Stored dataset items
=======
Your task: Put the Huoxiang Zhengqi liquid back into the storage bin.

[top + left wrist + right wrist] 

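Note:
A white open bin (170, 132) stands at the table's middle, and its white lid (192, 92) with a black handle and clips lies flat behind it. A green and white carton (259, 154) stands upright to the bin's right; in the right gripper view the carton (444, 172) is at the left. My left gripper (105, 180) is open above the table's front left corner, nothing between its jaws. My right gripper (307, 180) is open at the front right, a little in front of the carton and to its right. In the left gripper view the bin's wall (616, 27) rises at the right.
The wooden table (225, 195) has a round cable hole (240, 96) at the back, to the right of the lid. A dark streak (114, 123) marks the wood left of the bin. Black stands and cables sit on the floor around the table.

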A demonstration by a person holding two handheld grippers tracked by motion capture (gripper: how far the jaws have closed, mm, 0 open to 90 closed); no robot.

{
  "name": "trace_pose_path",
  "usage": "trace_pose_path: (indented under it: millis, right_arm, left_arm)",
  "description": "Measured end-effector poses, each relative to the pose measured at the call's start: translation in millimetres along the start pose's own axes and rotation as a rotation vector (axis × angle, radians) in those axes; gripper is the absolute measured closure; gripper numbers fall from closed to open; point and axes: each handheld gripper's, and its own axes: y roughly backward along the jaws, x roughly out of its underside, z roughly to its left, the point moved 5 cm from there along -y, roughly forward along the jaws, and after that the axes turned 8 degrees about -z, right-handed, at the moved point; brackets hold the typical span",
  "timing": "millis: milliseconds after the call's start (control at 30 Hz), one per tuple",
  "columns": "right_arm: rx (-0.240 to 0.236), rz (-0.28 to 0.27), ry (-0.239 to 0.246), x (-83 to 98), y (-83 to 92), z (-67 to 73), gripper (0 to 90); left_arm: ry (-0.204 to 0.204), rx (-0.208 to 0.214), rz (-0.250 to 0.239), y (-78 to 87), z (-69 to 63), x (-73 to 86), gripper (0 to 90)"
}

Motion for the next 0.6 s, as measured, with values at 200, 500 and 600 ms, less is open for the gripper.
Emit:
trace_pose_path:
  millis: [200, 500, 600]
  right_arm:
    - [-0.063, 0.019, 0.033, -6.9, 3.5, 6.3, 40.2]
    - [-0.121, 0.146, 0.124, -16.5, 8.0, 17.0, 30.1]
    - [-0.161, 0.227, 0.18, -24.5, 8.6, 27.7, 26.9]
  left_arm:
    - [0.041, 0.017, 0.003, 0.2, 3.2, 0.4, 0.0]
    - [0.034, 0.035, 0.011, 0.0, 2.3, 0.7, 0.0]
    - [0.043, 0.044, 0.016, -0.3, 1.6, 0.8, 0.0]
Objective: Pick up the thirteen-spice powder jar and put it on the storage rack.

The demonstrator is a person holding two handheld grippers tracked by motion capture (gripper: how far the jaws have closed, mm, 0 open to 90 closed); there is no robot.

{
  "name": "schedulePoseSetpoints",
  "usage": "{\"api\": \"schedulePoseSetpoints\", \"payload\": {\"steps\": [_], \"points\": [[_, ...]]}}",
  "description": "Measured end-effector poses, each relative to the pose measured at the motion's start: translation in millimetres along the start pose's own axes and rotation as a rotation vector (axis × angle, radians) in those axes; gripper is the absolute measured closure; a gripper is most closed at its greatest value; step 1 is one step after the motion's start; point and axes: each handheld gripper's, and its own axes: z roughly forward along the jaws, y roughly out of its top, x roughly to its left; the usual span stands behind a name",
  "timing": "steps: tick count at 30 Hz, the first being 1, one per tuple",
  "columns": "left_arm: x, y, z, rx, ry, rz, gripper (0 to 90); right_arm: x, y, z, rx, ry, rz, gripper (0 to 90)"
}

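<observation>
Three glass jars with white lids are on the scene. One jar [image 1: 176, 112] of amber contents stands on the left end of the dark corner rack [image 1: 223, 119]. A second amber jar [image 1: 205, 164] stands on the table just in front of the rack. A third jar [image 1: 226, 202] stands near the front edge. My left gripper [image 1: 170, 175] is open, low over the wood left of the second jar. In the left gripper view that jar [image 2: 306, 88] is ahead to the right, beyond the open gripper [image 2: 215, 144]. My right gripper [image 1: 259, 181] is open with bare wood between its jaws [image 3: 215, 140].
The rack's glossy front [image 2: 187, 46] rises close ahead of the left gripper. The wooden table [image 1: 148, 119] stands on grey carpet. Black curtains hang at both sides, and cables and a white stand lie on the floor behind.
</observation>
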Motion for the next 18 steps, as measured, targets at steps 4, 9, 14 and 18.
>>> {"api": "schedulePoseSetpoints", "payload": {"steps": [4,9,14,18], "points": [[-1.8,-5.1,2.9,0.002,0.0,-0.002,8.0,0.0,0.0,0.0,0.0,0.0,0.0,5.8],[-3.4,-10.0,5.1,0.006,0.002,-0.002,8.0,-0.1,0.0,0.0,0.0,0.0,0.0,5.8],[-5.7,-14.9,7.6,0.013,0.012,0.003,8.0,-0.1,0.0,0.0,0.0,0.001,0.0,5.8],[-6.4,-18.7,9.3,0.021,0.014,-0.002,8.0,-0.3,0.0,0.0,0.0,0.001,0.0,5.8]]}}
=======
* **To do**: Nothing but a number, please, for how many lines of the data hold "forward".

* **Output of the exercise**: 2